* [Task statement] Give the listing again word for word, excluding the pictures it contains.

* [Stored data]
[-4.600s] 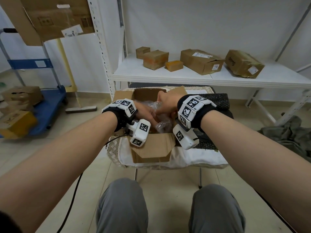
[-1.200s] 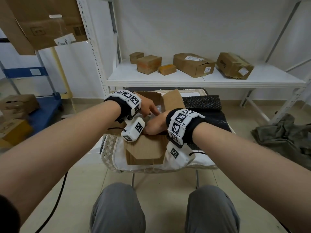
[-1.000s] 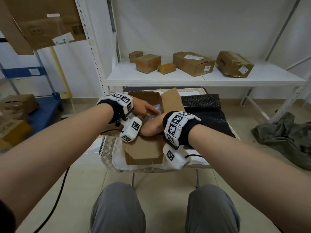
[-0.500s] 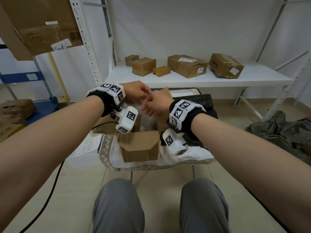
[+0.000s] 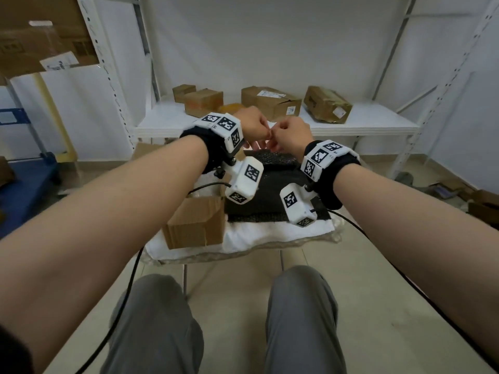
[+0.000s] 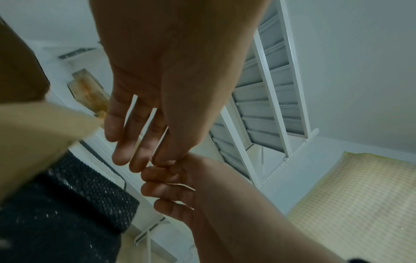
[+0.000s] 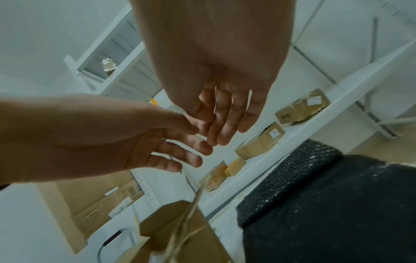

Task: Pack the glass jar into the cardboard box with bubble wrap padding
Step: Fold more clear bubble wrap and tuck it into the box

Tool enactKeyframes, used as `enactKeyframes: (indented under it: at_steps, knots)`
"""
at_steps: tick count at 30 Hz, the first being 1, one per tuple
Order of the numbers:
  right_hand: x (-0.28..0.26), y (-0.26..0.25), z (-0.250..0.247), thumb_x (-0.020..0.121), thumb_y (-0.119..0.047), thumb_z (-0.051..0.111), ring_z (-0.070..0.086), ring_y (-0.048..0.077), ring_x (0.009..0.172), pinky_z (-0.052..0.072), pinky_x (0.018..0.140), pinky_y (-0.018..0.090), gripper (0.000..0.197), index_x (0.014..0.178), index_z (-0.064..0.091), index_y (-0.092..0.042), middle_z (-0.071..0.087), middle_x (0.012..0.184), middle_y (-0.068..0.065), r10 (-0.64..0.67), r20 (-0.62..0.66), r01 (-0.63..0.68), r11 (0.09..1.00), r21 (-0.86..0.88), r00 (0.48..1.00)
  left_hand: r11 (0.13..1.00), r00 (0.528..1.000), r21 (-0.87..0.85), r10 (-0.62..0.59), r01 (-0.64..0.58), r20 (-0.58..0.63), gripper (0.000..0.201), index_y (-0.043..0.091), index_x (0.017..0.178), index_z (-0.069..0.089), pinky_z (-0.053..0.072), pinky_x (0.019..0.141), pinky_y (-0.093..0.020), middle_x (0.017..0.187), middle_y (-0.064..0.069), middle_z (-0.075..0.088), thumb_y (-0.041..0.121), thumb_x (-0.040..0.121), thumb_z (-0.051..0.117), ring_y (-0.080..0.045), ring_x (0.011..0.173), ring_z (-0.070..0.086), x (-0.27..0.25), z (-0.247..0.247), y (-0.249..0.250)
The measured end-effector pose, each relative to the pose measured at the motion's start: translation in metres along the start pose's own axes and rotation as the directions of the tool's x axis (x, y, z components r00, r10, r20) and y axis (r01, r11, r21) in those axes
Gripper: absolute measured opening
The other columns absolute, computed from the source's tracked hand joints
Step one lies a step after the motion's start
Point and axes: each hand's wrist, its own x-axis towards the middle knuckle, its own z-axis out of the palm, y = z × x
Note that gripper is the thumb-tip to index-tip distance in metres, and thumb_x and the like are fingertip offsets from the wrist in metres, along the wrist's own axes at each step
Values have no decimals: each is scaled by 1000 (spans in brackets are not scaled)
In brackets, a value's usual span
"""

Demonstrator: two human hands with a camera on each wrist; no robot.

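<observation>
Above cardboard box [image 5: 195,225], left hand [image 5: 252,126] & right hand [image 5: 290,133] pinch thin, barely visible twine [image 7: 191,210]; jar hidden.

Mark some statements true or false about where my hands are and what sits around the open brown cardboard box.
1. Both hands are raised above the open brown cardboard box, fingertips meeting. True.
2. The black bubble wrap sheet lies left of the box. False: it lies to the right of the box, on the white cloth.
3. The white shelf behind holds several closed cardboard parcels. True.
4. The left hand presses flat on a box flap. False: it is in the air, fingertips against the right hand.
5. A thin pale strand runs from the fingers down towards the box. True.
</observation>
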Motion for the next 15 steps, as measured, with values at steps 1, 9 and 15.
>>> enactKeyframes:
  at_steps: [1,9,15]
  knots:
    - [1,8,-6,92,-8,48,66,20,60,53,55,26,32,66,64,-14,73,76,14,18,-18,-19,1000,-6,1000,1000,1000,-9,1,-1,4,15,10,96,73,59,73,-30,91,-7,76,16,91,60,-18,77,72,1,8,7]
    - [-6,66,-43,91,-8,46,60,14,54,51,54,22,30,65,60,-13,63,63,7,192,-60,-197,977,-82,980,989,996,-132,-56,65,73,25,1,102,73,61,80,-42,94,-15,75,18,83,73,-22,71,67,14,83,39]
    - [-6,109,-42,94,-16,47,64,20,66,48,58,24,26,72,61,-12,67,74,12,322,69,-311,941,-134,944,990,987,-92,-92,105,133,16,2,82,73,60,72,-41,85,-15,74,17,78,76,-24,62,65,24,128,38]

* [Answer to this problem]
[-4.600s] 
[-1.200s] 
[-1.000s] 
[-0.500s] 
[+0.000s] 
[+0.000s] 
[+0.000s] 

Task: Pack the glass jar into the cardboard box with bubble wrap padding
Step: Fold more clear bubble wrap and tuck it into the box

Tool enactKeyframes, used as `enactKeyframes: (indented under it: at_steps, knots)`
"""
at_steps: tick count at 30 Hz, the first being 1, one per tuple
Order of the numbers:
  right_hand: x (-0.28..0.26), y (-0.26..0.25), z (-0.250..0.247), thumb_x (-0.020..0.121), thumb_y (-0.119..0.047), thumb_z (-0.051..0.111), ring_z (-0.070..0.086), ring_y (-0.048..0.077), ring_x (0.009..0.172), pinky_z (-0.052..0.072), pinky_x (0.018..0.140), pinky_y (-0.018..0.090), gripper (0.000..0.197), index_x (0.014..0.178), index_z (-0.064..0.091), index_y (-0.092..0.042), middle_z (-0.071..0.087), middle_x (0.012..0.184), middle_y (-0.068..0.065), r10 (-0.64..0.67), r20 (-0.62..0.66), r01 (-0.63..0.68), r11 (0.09..1.00), r21 (-0.86..0.88), r00 (0.48..1.00)
  left_hand: r11 (0.13..1.00), r00 (0.528..1.000), r21 (-0.87..0.85), r10 (-0.62..0.59), r01 (-0.64..0.58), r20 (-0.58..0.63), gripper (0.000..0.201), index_y (-0.043..0.091), index_x (0.017..0.178), index_z (-0.069..0.089), pinky_z (-0.053..0.072), pinky_x (0.019..0.141), pinky_y (-0.093..0.020), middle_x (0.017..0.187), middle_y (-0.064..0.069), middle_z (-0.075..0.088), thumb_y (-0.041..0.121), thumb_x (-0.040..0.121), thumb_z (-0.051..0.117), ring_y (-0.080..0.045), ring_x (0.011..0.173), ring_z (-0.070..0.086), x (-0.27..0.25), z (-0.247..0.247), y (-0.249..0.250)
The measured end-effector pose, each relative to the pose measured at the motion's start: translation in metres along the start pose's own axes and rotation as the directions of the tool's x axis (x, y, z components r00, r10, r20) and y axis (r01, r11, r21) in those axes
Gripper: absolute measured opening
The other columns absolute, computed from the source's tracked hand joints
Step one lies a step after the motion's start
Point and axes: each hand's wrist, its own x-axis towards the middle knuckle, its own z-axis out of the palm, y = z × x
Note that gripper is the thumb-tip to index-tip distance in metres, and thumb_x and the like are fingertip offsets from the wrist in metres, along the wrist's own axes at each step
Values have no decimals: each is scaled by 1000 (spans in brackets are not scaled)
In brackets, a value's usual span
"""

Demonstrator: two human hands with a camera on each wrist; no robot.

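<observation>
Above cardboard box [image 5: 195,225], left hand [image 5: 252,126] & right hand [image 5: 290,133] pinch thin, barely visible twine [image 7: 191,210]; jar hidden.

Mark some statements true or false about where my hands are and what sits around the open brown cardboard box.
1. Both hands are raised above the open brown cardboard box, fingertips meeting. True.
2. The black bubble wrap sheet lies left of the box. False: it lies to the right of the box, on the white cloth.
3. The white shelf behind holds several closed cardboard parcels. True.
4. The left hand presses flat on a box flap. False: it is in the air, fingertips against the right hand.
5. A thin pale strand runs from the fingers down towards the box. True.
</observation>
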Motion for the next 15 steps, as measured, with values at steps 1, 9 and 15.
>>> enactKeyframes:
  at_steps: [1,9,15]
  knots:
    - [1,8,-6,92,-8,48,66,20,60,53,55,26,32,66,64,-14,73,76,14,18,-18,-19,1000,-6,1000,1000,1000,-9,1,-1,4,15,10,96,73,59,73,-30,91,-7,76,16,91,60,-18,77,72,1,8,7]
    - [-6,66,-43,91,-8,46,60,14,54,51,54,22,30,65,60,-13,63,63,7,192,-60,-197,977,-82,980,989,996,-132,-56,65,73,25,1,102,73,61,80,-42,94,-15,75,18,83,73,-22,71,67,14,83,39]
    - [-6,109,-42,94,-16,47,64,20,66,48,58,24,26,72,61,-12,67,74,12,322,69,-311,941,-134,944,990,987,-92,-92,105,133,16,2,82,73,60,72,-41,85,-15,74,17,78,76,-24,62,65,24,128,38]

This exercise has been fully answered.